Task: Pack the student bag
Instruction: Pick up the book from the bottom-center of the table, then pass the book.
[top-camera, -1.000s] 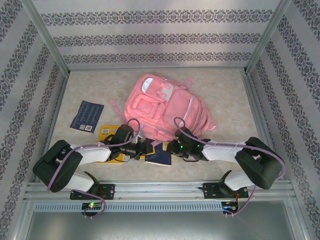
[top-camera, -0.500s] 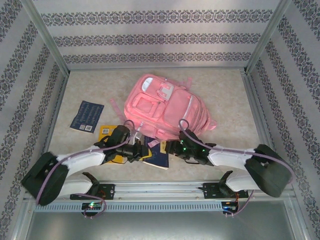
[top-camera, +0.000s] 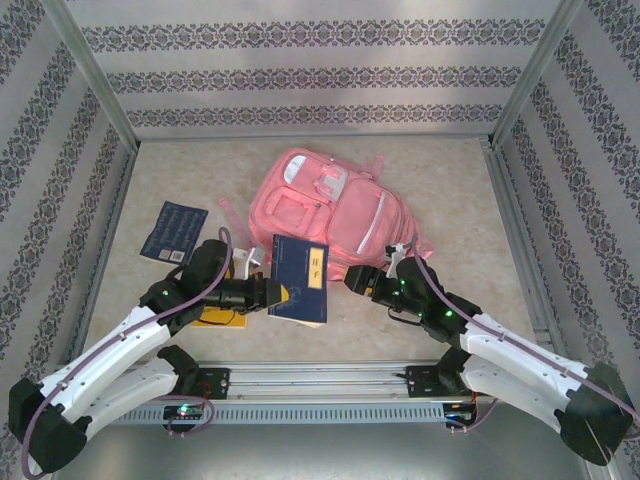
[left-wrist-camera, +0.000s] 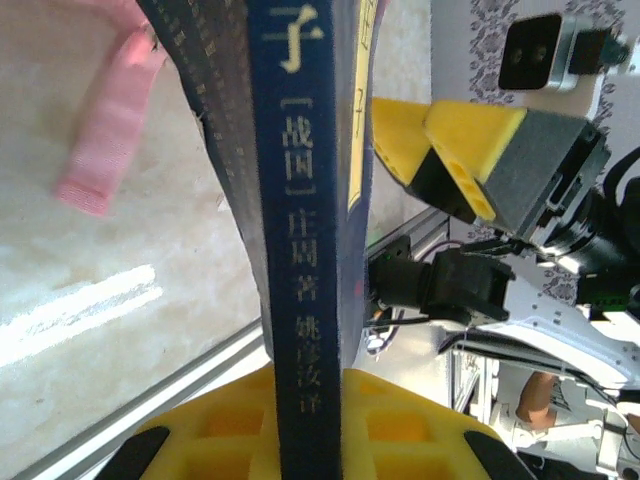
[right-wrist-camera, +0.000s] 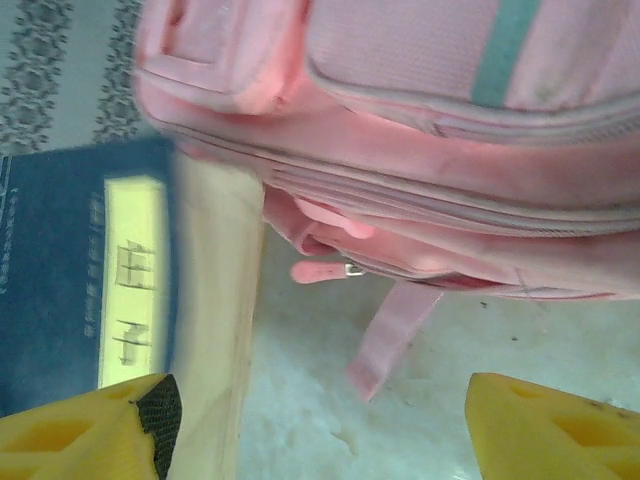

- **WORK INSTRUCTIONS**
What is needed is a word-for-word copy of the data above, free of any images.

- **OUTPUT OF THE TASK**
Task: Pack the student bag
Instruction: Pick up the book from the bottom-center of the table, then pass the book.
[top-camera, -1.000s] 
[top-camera, -0.500s] 
[top-camera, +0.000s] 
[left-wrist-camera, +0.000s] 
[right-wrist-camera, +0.000s] 

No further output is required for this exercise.